- Work to be completed: In the data below, find the line containing "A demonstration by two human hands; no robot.", then set down that line and every later line up to and including the line containing "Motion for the", exactly.

Dataset content Start Marker

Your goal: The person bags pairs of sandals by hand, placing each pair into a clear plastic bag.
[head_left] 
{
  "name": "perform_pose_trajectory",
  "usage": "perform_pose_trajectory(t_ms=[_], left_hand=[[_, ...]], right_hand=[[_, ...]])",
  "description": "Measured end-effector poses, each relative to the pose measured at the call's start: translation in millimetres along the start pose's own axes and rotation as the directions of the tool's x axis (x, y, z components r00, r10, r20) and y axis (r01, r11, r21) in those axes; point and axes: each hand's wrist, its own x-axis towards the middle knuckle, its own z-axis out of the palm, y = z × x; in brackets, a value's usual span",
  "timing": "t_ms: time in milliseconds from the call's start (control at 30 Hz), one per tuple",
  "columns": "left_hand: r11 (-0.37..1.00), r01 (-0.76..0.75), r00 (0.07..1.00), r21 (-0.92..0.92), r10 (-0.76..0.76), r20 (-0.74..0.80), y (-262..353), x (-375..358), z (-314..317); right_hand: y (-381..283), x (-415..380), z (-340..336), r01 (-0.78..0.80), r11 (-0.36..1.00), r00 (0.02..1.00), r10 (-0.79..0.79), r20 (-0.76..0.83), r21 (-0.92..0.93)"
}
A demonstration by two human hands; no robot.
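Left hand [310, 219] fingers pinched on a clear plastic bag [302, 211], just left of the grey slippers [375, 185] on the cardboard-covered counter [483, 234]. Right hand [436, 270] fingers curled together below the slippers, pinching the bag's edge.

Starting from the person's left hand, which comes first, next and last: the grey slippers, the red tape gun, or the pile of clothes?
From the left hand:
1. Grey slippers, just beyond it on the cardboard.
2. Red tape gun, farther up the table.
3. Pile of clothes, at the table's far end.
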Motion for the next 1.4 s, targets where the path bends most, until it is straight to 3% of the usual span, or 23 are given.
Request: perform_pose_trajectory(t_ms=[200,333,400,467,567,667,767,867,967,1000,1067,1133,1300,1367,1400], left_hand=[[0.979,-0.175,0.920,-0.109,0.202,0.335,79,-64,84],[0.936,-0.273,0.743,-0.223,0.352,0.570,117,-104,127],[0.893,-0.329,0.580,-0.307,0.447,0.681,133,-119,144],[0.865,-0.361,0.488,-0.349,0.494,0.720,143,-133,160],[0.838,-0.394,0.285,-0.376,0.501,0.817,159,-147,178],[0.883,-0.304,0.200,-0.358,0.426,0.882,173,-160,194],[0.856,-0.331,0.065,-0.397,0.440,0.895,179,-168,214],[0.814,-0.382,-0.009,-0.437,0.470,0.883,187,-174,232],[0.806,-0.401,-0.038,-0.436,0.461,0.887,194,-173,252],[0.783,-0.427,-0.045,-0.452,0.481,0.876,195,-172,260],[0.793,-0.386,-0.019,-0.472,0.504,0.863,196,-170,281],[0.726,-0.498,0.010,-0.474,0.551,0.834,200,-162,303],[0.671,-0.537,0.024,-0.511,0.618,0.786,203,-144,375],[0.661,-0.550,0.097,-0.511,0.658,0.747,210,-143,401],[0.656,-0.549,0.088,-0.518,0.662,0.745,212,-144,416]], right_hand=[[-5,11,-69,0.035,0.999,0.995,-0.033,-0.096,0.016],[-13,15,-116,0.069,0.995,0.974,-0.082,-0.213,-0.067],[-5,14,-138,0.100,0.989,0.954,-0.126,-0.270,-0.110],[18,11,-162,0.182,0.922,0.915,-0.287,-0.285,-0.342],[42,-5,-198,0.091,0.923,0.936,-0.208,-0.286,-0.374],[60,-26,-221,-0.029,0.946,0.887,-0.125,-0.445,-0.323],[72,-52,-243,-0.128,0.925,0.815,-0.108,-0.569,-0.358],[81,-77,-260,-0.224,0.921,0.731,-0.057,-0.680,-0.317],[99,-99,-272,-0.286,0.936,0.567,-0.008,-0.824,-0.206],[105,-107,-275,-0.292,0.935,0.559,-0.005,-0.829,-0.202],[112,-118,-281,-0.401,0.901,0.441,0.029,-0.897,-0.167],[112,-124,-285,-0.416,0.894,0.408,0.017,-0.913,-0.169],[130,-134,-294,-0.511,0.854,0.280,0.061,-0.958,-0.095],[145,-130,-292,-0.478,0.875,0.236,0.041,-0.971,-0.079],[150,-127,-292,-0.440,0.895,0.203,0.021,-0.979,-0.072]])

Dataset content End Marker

- Response area:
A demonstration by two human hands; no robot.
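Left hand [310, 219] fingers pinched on a clear plastic bag [302, 211], just left of the grey slippers [375, 185] on the cardboard-covered counter [483, 234]. Right hand [436, 270] fingers curled together below the slippers, pinching the bag's edge.

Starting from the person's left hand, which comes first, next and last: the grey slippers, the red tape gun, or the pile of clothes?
From the left hand:
1. Grey slippers, just beyond it on the cardboard.
2. Red tape gun, farther up the table.
3. Pile of clothes, at the table's far end.
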Motion for the next 1.4 s, targets where the path bends most, until it is straight to 3% of the usual span, or 23 are given.

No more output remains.